Please write out every record exactly, but keep any images out of it.

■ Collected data
+ + + +
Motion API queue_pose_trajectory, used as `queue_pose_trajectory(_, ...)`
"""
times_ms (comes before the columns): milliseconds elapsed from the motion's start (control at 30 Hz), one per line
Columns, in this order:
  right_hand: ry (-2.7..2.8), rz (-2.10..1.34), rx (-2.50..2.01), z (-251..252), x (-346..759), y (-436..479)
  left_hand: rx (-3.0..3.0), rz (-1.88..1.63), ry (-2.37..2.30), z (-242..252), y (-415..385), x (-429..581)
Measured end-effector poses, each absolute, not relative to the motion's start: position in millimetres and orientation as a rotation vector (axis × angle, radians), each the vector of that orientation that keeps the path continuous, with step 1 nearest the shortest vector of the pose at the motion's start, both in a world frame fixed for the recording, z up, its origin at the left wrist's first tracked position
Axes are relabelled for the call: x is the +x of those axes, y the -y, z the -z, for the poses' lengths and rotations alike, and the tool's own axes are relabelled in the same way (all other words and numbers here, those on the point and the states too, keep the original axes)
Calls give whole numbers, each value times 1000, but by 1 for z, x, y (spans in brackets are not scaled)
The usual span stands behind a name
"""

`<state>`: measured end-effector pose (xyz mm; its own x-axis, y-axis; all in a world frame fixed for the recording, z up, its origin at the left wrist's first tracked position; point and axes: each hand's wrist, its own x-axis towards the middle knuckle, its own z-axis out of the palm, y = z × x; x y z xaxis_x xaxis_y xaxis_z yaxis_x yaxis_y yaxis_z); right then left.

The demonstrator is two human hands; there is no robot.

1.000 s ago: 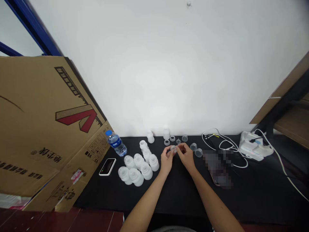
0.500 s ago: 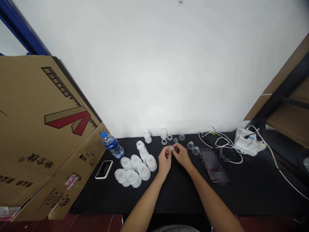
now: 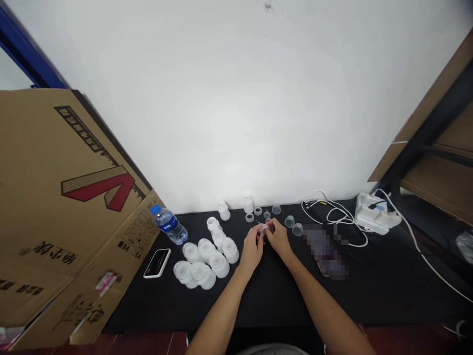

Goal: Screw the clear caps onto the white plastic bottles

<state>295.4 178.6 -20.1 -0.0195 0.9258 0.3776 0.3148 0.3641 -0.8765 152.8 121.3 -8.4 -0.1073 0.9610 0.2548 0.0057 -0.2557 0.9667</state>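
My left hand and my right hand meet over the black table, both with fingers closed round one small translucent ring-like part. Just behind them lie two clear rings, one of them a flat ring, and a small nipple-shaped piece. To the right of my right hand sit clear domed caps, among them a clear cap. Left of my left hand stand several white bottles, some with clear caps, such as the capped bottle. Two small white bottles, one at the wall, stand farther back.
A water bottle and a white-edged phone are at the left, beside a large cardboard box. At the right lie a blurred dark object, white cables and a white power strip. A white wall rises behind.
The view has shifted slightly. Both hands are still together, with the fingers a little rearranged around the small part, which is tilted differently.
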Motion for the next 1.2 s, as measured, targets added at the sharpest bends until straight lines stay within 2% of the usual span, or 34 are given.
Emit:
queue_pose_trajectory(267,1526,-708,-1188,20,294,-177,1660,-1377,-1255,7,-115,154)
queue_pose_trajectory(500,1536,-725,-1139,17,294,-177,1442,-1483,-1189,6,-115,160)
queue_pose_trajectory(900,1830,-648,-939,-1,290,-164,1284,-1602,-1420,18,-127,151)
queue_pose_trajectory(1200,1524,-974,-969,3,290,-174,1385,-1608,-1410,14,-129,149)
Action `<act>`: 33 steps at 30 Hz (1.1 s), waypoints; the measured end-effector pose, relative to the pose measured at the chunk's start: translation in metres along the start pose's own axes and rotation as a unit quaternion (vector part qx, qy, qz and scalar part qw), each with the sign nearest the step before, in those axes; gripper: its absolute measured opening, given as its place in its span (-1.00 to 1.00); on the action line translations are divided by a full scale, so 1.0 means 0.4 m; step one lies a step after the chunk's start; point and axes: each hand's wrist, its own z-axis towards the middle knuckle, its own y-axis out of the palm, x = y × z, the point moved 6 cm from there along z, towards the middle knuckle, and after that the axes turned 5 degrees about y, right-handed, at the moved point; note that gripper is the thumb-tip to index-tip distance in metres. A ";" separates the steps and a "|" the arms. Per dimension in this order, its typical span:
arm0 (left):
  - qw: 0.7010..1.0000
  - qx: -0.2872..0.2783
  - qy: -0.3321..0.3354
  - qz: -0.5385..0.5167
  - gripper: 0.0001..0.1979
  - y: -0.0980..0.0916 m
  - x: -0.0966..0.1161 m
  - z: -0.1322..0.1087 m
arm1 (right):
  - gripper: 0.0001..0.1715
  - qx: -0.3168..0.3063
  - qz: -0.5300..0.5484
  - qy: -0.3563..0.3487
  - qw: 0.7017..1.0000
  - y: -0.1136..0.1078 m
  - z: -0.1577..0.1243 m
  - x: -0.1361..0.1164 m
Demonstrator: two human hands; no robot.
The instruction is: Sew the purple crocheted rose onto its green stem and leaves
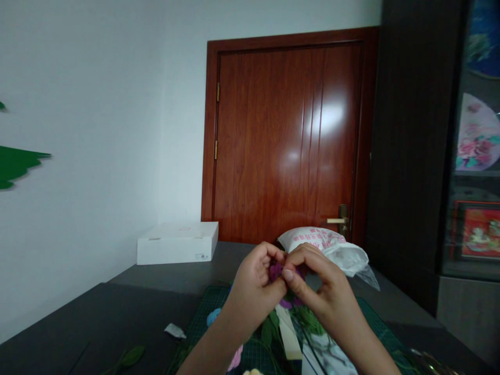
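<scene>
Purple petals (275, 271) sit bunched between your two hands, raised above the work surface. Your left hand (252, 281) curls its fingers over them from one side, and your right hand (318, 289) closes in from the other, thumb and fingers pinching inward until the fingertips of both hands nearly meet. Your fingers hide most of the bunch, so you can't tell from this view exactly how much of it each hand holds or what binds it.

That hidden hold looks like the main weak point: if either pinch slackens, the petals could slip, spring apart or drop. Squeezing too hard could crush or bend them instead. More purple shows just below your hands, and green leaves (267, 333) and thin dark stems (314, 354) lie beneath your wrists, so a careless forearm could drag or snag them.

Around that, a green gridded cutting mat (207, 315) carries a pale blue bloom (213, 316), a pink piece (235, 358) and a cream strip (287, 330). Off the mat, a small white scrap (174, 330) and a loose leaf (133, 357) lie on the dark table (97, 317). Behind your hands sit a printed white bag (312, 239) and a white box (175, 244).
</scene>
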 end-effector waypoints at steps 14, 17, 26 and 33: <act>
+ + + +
■ Written solution
Motion API queue_pose_trajectory, used as `queue_pose_trajectory(_, ...)`
"""
times_ms (comes before the columns): milliseconds elapsed from the motion's start (control at 30 Hz), one per line
Columns, in this order:
  right_hand: ry (-2.7..2.8), rz (-2.10..1.34), rx (-2.50..2.01), z (-251..252), x (-346..759), y (-436..479)
  left_hand: rx (-3.0..3.0), rz (-1.88..1.63), ry (-2.37..2.30), z (-242..252), y (-415..385), x (-429..581)
Measured end-effector poses, each absolute, not relative to the motion's start: position in millimetres and orientation as a rotation vector (axis × angle, radians), each the vector of that orientation that keeps the path continuous, with step 1 nearest the shortest vector of the pose at the motion's start, both in a world frame fixed for the recording, z up, its origin at the left wrist's first tracked position
Axes are relabelled for the call: x is the +x of those axes, y the -y, z the -z, for the poses' lengths and rotations alike, and the tool's own axes are relabelled in the same way (all other words and numbers here, those on the point and the states too, keep the original axes)
Calls give whole numbers, each value times 1000, but by 1 for z, x, y (spans in brackets are not scaled)
The usual span stands behind a name
"""

`<state>`: measured end-effector pose (xyz mm; its own x-axis, y-axis; all in a world frame fixed for the recording, z up, its origin at the left wrist's first tracked position; point and axes: each hand's wrist, its own x-axis towards the middle knuckle, its own z-axis out of the palm, y = z × x; x y z xaxis_x xaxis_y xaxis_z yaxis_x yaxis_y yaxis_z); right then left.

The demonstrator is two human hands; there is no robot.

1.000 s ago: 
0.500 s ago: 
now: 

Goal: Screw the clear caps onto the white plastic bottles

<state>295.4 178.6 -20.1 -0.0195 0.9258 0.3776 0.3148 0.3641 -0.8765 152.8 121.3 -8.4 -0.1073 0.9610 0.2548 0.0057 -0.2557 0.9667</state>
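My left hand and my right hand meet over the black table, both with fingers closed round one small translucent ring-like part. Just behind them lie two clear rings, one of them a flat ring, and a small nipple-shaped piece. To the right of my right hand sit clear domed caps, among them a clear cap. Left of my left hand stand several white bottles, some with clear caps, such as the capped bottle. Two small white bottles, one at the wall, stand farther back.
A water bottle and a white-edged phone are at the left, beside a large cardboard box. At the right lie a blurred dark object, white cables and a white power strip. A white wall rises behind.
The view has shifted slightly. Both hands are still together, with the fingers a little rearranged around the small part, which is tilted differently.
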Motion for the next 1.2 s, as measured, targets added at the sharpest bends until straight lines stay within 2% of the usual span, or 34 are given.
Emit:
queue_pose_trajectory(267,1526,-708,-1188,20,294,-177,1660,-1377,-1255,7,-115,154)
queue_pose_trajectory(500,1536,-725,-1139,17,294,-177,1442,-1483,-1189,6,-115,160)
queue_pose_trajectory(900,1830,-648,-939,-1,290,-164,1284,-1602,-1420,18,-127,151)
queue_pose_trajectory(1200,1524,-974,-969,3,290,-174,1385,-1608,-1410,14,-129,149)
Action `<act>`: 33 steps at 30 Hz (1.1 s), waypoints; the measured end-effector pose, relative to the pose measured at the chunk's start: translation in metres along the start pose's own axes and rotation as a unit quaternion (vector part qx, qy, qz and scalar part qw), each with the sign nearest the step before, in those axes; gripper: its absolute measured opening, given as its place in its span (-1.00 to 1.00); on the action line translations are divided by a full scale, so 1.0 means 0.4 m; step one lies a step after the chunk's start; point and axes: each hand's wrist, its own z-axis towards the middle knuckle, its own y-axis out of the palm, x = y × z, the point moved 6 cm from there along z, towards the middle knuckle, and after that the axes turned 5 degrees about y, right-handed, at the moved point; note that gripper is the thumb-tip to index-tip distance in metres. A ";" separates the steps and a "|" the arms. Per dimension in this order, its typical span:
arm0 (left):
  - qw: 0.7010..1.0000
  - qx: -0.2872..0.2783
  - qy: -0.3321..0.3354
  - qz: -0.5385..0.5167
  - gripper: 0.0001..0.1979
  - y: -0.0980..0.0916 m
  - x: -0.0966..0.1161 m
  - z: -0.1322..0.1087 m
arm1 (right):
  - gripper: 0.0001..0.1715
  - qx: -0.3168..0.3063
  - qz: -0.5300..0.5484
  - qy: -0.3563..0.3487
  - qw: 0.7017..1.0000
  - y: -0.1136..0.1078 m
  - z: -0.1577..0.1243 m
  - x: -0.1361..0.1164 m
Demonstrator: two human hands; no robot.
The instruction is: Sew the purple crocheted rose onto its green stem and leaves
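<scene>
Purple petals (275, 271) sit bunched between your two hands, raised above the work surface. Your left hand (252, 281) curls its fingers over them from one side, and your right hand (318, 289) closes in from the other, thumb and fingers pinching inward until the fingertips of both hands nearly meet. Your fingers hide most of the bunch, so you can't tell from this view exactly how much of it each hand holds or what binds it.

That hidden hold looks like the main weak point: if either pinch slackens, the petals could slip, spring apart or drop. Squeezing too hard could crush or bend them instead. More purple shows just below your hands, and green leaves (267, 333) and thin dark stems (314, 354) lie beneath your wrists, so a careless forearm could drag or snag them.

Around that, a green gridded cutting mat (207, 315) carries a pale blue bloom (213, 316), a pink piece (235, 358) and a cream strip (287, 330). Off the mat, a small white scrap (174, 330) and a loose leaf (133, 357) lie on the dark table (97, 317). Behind your hands sit a printed white bag (312, 239) and a white box (175, 244).
</scene>
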 end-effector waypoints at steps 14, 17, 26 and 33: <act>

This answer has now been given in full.